Instructions to follow:
Everything in the listing that follows should be reproduced exactly except the pictures.
=== Begin Enclosure ===
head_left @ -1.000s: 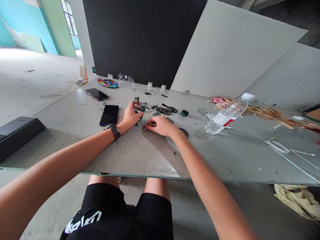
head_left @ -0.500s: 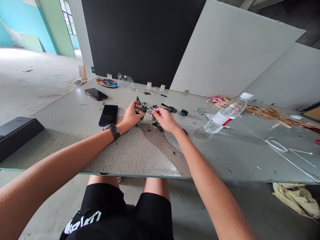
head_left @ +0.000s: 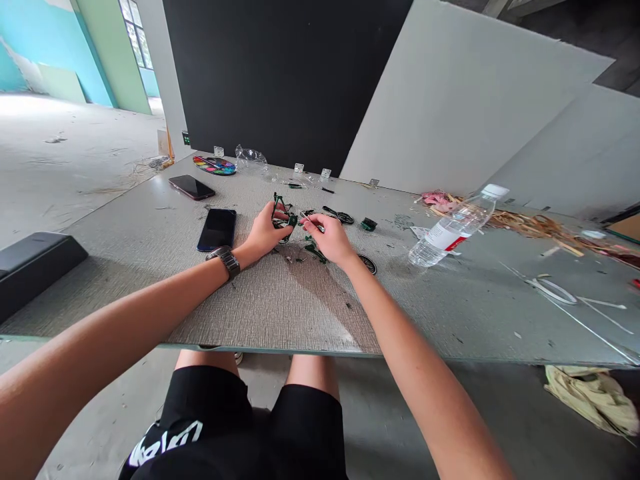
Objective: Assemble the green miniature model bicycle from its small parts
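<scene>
My left hand is closed around a small dark green model bicycle frame, its thumb on the near side. Just right of it, my right hand pinches a thin silvery rod whose tip points toward the frame. The rod's kind is too small to make out. Loose green parts lie on the table below the right hand. Behind that hand is a small black wheel piece, and another wheel lies beside the right wrist. A dark green block-like part sits farther right.
Two phones and a paint palette lie on the left. Clear plastic packaging is at the back. A water bottle stands tilted-looking at right, before wood strips. The table's front edge runs above my legs.
My right hand has shifted slightly, bringing the silvery rod's tip nearer the green frame. More of the wheel beside the right wrist shows. The left hand has barely moved.
</scene>
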Demonstrator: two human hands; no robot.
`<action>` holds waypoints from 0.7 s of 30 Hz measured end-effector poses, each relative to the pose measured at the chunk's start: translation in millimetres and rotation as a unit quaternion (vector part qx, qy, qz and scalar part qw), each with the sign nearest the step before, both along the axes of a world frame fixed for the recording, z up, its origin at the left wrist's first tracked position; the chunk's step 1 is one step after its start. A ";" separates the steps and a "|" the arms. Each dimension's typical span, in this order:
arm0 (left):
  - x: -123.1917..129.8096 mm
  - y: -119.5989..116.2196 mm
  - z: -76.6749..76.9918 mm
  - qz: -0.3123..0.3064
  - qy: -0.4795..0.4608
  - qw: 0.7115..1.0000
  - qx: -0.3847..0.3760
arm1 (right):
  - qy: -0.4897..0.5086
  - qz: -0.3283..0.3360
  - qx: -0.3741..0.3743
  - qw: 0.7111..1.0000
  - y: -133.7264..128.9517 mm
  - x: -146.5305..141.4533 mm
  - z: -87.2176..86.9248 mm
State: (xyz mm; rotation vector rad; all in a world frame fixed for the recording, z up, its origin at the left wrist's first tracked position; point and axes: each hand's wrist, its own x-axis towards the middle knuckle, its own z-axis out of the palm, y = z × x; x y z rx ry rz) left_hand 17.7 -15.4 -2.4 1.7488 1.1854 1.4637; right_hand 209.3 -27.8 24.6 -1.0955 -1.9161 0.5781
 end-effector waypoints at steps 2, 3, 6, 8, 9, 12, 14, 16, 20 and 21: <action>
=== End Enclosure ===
Solved exercise:
head_left @ -1.000s: 
head_left @ -0.500s: 
head_left @ +0.000s: 
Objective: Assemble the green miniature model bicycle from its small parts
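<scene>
My left hand is closed around a small dark green model bicycle frame, its thumb on the near side. Just right of it, my right hand pinches a thin silvery rod whose tip points toward the frame. The rod's kind is too small to make out. Loose green parts lie on the table below the right hand. Behind that hand is a small black wheel piece, and another wheel lies beside the right wrist. A dark green block-like part sits farther right.
Two phones and a paint palette lie on the left. Clear plastic packaging is at the back. A water bottle stands tilted-looking at right, before wood strips. The table's front edge runs above my legs.
My right hand has shifted slightly, bringing the silvery rod's tip nearer the green frame. More of the wheel beside the right wrist shows. The left hand has barely moved.
</scene>
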Demonstrator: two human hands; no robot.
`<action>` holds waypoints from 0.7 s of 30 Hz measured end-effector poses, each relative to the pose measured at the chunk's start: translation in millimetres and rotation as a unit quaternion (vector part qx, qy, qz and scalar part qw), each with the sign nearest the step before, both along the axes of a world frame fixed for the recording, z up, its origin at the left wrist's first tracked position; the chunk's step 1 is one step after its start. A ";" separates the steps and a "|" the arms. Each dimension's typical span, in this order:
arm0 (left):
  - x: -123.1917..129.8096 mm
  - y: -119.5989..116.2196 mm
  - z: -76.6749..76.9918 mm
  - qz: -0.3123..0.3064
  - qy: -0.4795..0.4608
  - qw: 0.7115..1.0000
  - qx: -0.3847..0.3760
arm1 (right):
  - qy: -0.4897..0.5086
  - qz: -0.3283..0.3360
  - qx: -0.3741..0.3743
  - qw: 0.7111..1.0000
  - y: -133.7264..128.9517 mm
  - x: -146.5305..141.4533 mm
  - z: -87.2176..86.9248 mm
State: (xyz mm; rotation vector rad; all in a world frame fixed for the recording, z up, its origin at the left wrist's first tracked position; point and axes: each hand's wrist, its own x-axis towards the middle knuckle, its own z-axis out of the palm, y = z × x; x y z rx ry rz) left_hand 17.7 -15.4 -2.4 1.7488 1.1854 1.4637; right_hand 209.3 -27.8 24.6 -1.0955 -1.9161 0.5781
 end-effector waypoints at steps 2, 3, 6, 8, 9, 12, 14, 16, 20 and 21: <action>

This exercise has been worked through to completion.